AIM OF THE TASK:
After locating the line that contains "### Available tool" in the data below, set down exactly that line and each one after it through the line that contains "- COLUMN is", and nothing more.

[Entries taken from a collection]
------------------------------------------------------------------------

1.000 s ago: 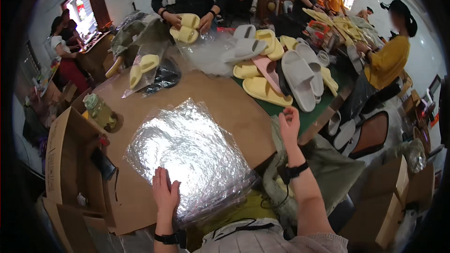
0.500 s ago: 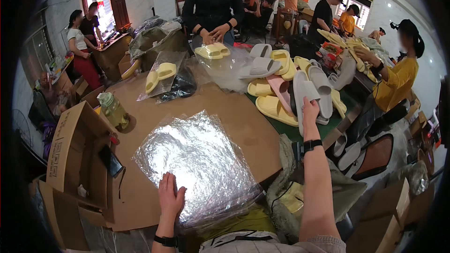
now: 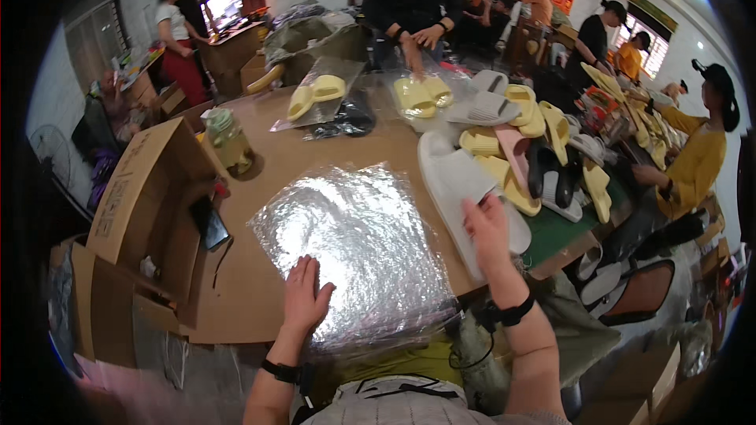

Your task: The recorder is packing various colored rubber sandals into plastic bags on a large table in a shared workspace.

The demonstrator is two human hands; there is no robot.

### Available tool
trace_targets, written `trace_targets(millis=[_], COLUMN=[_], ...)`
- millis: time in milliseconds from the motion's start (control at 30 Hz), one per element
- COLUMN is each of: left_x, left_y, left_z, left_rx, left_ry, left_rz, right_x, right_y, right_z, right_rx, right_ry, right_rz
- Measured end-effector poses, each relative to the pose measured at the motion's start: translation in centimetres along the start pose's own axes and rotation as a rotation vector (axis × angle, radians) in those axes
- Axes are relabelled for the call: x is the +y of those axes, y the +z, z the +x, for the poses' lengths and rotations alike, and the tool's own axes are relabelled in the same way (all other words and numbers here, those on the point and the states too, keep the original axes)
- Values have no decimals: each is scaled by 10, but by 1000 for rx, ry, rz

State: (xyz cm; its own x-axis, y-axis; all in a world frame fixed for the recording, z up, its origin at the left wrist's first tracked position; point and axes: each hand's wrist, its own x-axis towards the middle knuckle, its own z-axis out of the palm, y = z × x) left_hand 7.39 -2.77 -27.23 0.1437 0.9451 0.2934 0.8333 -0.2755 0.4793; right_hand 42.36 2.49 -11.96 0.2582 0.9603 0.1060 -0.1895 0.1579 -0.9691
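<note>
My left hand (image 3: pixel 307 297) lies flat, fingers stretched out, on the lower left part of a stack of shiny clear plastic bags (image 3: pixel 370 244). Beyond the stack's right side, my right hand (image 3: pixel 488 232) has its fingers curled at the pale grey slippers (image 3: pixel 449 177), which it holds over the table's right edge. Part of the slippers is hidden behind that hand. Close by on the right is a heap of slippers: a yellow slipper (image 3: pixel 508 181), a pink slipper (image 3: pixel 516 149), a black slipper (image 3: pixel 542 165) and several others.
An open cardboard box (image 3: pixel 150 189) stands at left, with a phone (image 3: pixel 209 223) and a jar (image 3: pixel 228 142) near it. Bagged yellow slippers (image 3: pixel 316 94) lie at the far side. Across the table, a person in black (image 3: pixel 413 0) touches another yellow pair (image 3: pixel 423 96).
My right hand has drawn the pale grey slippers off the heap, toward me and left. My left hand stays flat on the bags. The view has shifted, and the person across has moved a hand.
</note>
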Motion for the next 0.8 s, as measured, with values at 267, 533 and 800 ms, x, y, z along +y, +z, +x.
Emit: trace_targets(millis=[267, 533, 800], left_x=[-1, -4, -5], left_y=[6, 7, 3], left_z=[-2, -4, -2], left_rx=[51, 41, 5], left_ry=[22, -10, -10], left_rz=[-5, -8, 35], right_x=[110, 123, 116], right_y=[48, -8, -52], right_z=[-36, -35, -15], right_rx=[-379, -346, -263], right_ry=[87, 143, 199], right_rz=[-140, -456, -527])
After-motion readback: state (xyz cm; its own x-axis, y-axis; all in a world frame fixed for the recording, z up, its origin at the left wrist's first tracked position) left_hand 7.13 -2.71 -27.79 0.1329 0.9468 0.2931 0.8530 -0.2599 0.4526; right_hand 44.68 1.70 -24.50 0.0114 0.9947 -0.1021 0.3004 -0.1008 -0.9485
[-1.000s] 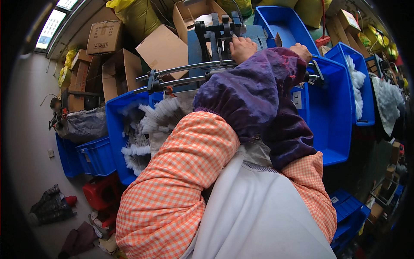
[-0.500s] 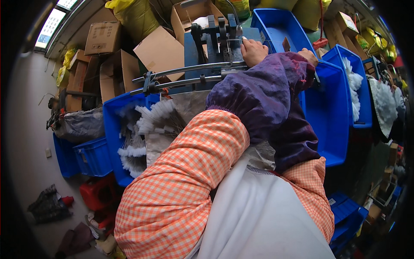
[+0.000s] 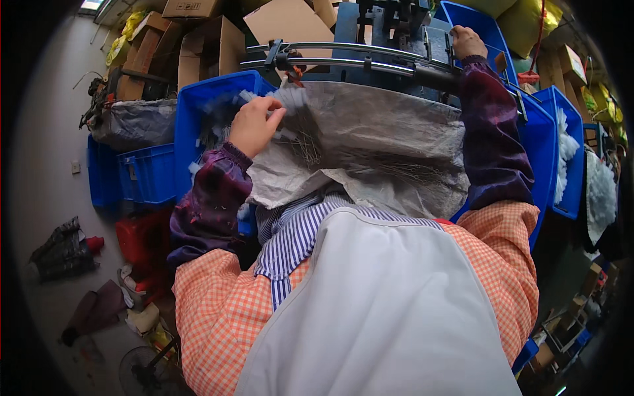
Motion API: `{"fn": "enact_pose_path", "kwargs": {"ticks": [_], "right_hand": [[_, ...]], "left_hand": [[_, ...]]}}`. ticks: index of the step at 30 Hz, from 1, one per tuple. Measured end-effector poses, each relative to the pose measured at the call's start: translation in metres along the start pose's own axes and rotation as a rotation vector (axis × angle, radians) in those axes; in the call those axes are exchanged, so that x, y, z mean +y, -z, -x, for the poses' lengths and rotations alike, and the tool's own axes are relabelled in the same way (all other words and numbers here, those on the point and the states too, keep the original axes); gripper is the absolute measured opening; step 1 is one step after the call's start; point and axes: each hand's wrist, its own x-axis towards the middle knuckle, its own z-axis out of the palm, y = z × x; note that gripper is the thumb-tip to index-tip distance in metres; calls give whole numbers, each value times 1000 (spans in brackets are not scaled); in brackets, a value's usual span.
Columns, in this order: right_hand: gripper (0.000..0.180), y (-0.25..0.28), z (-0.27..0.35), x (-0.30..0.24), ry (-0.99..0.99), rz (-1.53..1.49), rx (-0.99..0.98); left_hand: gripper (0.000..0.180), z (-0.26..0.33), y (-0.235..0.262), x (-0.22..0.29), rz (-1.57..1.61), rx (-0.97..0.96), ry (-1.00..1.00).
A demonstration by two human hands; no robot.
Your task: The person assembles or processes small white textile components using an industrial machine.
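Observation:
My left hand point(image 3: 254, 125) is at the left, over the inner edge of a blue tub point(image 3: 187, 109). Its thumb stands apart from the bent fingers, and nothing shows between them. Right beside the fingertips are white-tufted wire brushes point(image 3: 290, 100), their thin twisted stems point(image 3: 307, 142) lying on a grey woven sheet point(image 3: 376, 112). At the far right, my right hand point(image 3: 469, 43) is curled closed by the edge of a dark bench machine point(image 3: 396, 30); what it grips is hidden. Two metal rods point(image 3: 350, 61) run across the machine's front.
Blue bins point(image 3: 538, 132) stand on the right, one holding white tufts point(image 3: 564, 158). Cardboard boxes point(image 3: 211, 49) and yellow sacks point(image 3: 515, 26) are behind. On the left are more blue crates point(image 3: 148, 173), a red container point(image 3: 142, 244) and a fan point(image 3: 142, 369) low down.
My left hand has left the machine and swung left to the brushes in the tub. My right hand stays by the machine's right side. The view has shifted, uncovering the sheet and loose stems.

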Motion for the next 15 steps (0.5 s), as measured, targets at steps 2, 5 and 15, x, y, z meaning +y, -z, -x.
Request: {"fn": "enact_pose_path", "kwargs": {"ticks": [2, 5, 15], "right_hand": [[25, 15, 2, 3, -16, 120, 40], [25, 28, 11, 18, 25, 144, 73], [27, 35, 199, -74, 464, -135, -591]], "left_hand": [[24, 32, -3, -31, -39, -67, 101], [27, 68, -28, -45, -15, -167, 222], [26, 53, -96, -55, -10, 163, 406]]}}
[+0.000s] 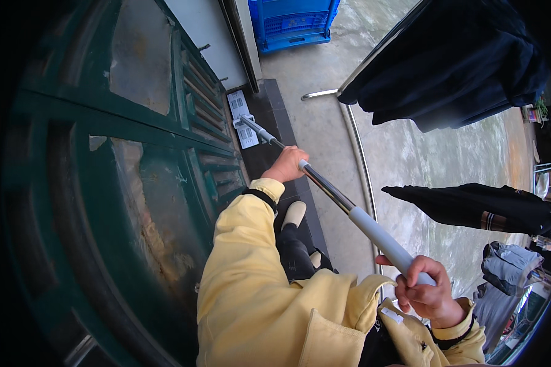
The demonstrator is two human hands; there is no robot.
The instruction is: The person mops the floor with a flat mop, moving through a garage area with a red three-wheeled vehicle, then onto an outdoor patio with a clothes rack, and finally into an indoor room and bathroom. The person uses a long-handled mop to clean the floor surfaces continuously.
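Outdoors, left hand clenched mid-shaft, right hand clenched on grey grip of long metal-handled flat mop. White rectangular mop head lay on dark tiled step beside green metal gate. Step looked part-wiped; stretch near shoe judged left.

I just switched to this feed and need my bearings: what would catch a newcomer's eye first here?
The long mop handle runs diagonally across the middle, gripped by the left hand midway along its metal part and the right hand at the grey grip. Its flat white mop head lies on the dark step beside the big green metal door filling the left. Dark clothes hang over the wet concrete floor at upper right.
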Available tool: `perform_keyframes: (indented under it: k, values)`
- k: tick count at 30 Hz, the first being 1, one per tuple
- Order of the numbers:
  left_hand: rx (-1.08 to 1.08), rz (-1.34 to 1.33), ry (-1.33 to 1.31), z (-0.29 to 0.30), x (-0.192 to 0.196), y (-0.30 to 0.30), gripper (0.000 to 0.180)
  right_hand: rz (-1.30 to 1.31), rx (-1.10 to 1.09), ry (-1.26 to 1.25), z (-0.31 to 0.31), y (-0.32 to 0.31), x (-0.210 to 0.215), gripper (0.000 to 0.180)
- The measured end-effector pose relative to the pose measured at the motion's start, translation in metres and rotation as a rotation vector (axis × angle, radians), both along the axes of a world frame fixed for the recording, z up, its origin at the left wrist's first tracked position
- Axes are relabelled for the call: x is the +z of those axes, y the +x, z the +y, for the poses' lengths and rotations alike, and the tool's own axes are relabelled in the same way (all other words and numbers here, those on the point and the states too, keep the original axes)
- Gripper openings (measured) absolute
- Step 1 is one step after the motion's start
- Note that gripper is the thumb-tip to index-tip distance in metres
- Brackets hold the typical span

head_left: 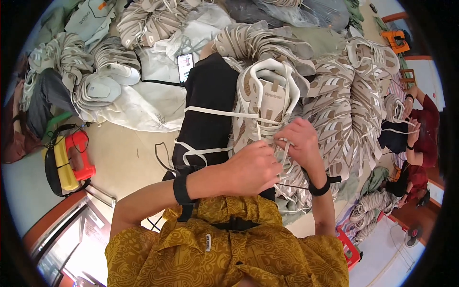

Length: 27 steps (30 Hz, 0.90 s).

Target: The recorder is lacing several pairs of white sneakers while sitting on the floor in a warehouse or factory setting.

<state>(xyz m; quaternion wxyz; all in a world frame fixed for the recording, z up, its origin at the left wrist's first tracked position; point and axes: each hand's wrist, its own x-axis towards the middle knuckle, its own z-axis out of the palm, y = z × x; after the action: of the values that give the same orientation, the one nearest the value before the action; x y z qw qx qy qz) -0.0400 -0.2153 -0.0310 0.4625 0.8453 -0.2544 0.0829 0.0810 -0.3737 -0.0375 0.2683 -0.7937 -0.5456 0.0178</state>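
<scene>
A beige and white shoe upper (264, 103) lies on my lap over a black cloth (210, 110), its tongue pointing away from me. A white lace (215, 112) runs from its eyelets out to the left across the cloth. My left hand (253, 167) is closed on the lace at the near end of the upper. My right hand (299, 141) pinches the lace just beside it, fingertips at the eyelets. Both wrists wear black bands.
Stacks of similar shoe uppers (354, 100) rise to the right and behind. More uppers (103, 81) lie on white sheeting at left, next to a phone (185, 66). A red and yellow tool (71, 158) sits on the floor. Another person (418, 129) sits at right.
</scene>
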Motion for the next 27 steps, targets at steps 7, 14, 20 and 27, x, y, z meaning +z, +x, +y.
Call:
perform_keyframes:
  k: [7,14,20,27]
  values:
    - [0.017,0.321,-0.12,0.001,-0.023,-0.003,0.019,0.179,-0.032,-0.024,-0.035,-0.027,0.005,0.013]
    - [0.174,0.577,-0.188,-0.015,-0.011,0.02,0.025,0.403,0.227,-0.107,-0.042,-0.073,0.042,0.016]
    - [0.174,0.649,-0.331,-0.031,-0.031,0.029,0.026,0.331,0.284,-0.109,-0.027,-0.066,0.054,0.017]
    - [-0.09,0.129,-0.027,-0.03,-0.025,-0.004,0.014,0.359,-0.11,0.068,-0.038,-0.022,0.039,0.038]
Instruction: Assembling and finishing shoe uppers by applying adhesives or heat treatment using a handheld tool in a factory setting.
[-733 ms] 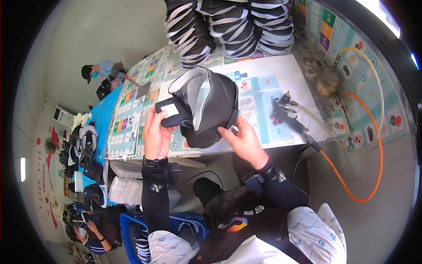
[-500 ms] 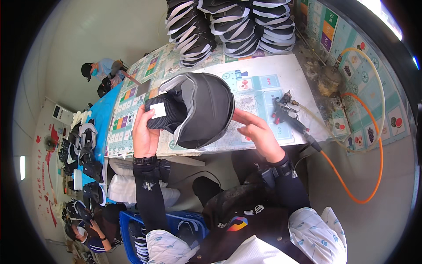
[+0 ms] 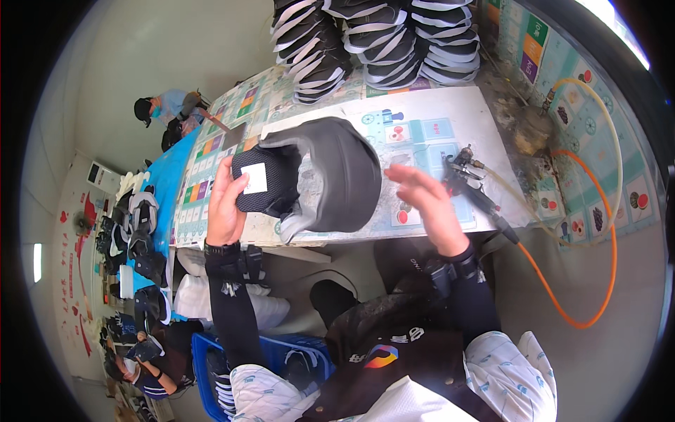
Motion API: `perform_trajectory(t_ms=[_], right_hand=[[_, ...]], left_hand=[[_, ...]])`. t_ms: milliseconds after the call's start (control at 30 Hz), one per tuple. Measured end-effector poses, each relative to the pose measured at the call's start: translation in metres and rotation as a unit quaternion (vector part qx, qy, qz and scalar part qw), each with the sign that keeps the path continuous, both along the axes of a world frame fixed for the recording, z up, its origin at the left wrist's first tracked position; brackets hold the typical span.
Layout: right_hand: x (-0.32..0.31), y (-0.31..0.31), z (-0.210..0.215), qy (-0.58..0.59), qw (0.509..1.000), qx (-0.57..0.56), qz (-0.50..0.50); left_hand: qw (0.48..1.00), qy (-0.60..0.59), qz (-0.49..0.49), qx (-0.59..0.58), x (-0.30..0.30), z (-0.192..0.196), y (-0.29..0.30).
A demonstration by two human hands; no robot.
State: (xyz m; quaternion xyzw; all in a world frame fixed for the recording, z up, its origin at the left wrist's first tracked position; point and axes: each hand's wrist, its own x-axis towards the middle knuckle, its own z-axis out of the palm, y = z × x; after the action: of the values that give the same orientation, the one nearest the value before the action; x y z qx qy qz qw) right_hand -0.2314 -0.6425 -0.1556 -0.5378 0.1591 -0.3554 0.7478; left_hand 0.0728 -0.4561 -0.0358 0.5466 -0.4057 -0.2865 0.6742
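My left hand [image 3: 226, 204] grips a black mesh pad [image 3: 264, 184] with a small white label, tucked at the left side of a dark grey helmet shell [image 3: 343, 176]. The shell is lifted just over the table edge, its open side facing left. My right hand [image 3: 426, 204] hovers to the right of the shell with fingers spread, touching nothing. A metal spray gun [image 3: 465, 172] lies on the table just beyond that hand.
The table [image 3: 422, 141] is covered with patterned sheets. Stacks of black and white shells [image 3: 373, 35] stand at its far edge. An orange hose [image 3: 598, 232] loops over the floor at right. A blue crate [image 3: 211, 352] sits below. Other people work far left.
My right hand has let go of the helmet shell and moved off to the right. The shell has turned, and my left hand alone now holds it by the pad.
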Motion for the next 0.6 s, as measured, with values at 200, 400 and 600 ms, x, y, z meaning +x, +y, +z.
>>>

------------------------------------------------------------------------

REPLY TO THE EXERCISE:
### Available tool
trace_targets, written `trace_targets(millis=[_], COLUMN=[_], ...)`
- millis: time in milliseconds from the motion's start (control at 30 Hz), one per element
- COLUMN is each of: left_x, left_y, left_z, left_rx, left_ry, left_rz, right_x, right_y, right_z, right_rx, right_ry, right_rz

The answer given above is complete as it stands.